High hopes for reparations legislation
“That bill [H.R. 40] now stands on the verge of being enacted,” Daniels said optimistically.
He said his hopes were high because of a growing number of co-sponsors in Congress for H.R. 40 and others who have pledged to vote in favor of the legislation. He said since there is so much Congressional support for H.R. 40, “we now need to talk about remedies.”
Daniels also seemed confident about when – not if – reparations would advance on Capitol Hill because of its legal aspect.

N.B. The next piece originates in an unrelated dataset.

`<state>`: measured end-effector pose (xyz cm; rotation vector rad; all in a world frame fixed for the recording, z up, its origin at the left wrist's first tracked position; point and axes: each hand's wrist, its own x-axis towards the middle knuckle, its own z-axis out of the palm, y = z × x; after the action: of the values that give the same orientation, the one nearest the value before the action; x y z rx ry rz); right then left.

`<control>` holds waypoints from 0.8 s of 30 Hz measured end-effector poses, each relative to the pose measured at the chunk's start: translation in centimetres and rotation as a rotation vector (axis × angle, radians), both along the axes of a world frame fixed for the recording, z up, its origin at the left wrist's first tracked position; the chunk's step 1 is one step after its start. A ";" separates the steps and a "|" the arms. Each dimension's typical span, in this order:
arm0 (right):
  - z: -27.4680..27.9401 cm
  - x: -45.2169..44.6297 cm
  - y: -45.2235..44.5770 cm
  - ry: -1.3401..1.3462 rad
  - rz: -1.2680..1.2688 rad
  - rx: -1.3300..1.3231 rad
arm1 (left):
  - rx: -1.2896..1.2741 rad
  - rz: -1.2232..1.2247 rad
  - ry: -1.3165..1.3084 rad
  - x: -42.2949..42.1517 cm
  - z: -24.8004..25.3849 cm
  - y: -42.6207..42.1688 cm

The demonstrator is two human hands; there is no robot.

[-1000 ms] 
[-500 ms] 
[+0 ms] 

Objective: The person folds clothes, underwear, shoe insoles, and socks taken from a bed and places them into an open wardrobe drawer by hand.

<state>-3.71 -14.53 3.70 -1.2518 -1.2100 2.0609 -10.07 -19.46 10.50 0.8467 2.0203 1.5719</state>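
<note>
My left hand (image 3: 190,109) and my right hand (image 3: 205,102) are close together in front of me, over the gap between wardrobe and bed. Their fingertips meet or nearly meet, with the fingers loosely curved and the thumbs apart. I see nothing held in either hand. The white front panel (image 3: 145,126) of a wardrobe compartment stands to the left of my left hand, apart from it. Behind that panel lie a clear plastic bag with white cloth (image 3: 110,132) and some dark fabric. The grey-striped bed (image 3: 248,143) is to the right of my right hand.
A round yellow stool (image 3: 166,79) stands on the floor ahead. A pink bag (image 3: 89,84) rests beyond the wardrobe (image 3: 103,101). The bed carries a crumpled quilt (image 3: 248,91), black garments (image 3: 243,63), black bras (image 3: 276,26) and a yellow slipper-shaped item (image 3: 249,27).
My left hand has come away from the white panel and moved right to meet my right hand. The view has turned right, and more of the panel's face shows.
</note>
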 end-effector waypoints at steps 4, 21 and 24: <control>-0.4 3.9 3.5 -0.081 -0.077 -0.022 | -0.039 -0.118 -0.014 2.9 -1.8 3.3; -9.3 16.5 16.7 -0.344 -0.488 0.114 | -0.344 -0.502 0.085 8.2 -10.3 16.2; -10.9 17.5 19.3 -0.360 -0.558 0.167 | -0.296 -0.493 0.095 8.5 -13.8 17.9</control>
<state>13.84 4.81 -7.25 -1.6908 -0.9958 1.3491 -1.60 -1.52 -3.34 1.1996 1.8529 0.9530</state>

“The idea of reparations is not some crazy, cockamamie idea,” Daniels said. “It is embedded in international law. Groups of people who are injured by another group are due repair – an acknowledgement, an apology and then redress compensation restitution – that is international law.”
He added: “The idea of reparations is not outside the mainstream scope of international law. The problem is getting an offending nation to acknowledge it.”
Mentioning the unfulfilled “40 acres and a mule” promise from the U.S. to former slaves in 1865, Daniels drew attention to how slaveowners were instead the ones who were compensated by the federal government when slavery was abolished.
He said that now, what was most important was being able to define what the remedy from reparations will be.
“Not one suit fits all or one model, but there are broad principles, Daniels said. “The most important thing is the party that inflicts the harm cannot define the remedy.”
That means, he said, it will not be up to the U.S. to define what reparations is or can be. Instead, it will be the commission that makes the proposals.
When asked, Daniels — who worked as deputy campaign manager for Rev. Jesse Jackson’s presidential bid in 1988 — admitted that he never thought he’d even see this moment in his lifetime, let alone being a major catalyst in the movement for reparations.
“I am amazed, as a veteran and organizer, I would never believe I’d be saying this – we are on the verge of an acting commission that will actually not be debating or pontificating but will be studying specific reparations proposals,” Daniels said. “This is a huge moment for Black Americans and their history in this country.”